▶ Work request: Print out the data that follows exactly, character for character, apart from the pictures.

===== Information supplied =====

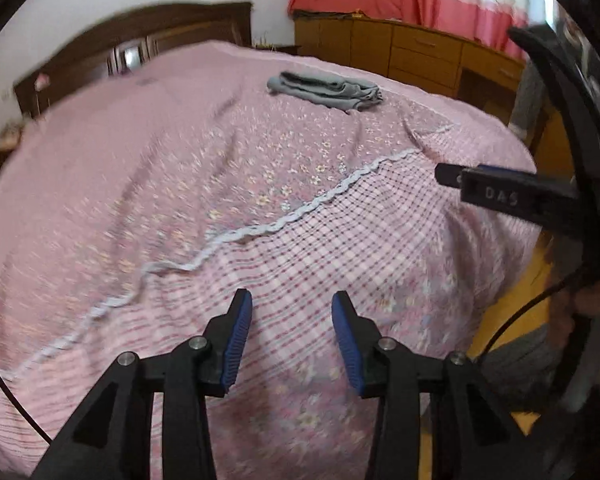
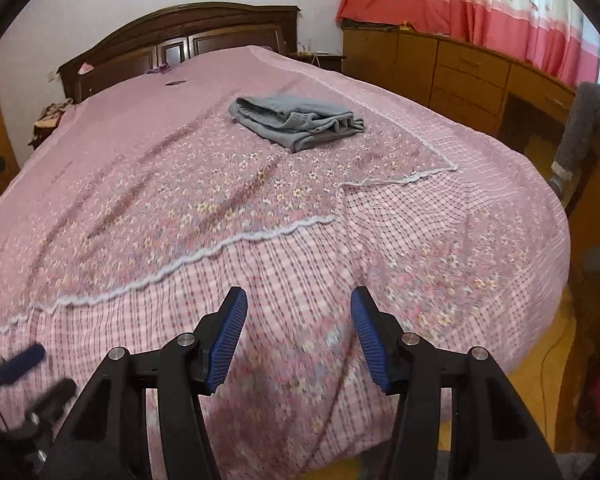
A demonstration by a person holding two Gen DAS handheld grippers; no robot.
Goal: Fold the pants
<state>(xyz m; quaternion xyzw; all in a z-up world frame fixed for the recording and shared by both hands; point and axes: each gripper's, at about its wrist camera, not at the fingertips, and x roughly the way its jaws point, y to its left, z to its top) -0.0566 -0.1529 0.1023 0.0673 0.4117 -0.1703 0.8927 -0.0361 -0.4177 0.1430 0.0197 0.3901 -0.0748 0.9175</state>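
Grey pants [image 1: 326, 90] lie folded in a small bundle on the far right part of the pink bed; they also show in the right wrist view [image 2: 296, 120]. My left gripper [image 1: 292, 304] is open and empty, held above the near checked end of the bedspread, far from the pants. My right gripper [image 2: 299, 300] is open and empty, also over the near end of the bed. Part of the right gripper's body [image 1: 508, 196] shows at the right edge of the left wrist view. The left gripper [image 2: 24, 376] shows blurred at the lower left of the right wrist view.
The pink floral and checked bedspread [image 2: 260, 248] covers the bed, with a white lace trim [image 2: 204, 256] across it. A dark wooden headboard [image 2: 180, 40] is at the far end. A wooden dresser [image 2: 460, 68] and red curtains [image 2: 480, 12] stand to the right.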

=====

▶ Answer box:
A demonstration by a person holding two Gen DAS handheld grippers; no robot.
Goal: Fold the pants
<state>(xyz m; quaternion xyzw; all in a z-up world frame fixed for the recording and shared by both hands; point and axes: each gripper's, at about its wrist camera, not at the fingertips, and x roughly the way its jaws point, y to its left, z to its top) -0.0566 -0.1529 0.1023 0.0673 0.4117 -0.1703 0.8927 -0.0361 -0.4177 0.1430 0.0197 0.3901 -0.0748 0.9175</state>
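Grey pants [image 1: 326, 90] lie folded in a small bundle on the far right part of the pink bed; they also show in the right wrist view [image 2: 296, 120]. My left gripper [image 1: 292, 304] is open and empty, held above the near checked end of the bedspread, far from the pants. My right gripper [image 2: 299, 300] is open and empty, also over the near end of the bed. Part of the right gripper's body [image 1: 508, 196] shows at the right edge of the left wrist view. The left gripper [image 2: 24, 376] shows blurred at the lower left of the right wrist view.
The pink floral and checked bedspread [image 2: 260, 248] covers the bed, with a white lace trim [image 2: 204, 256] across it. A dark wooden headboard [image 2: 180, 40] is at the far end. A wooden dresser [image 2: 460, 68] and red curtains [image 2: 480, 12] stand to the right.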

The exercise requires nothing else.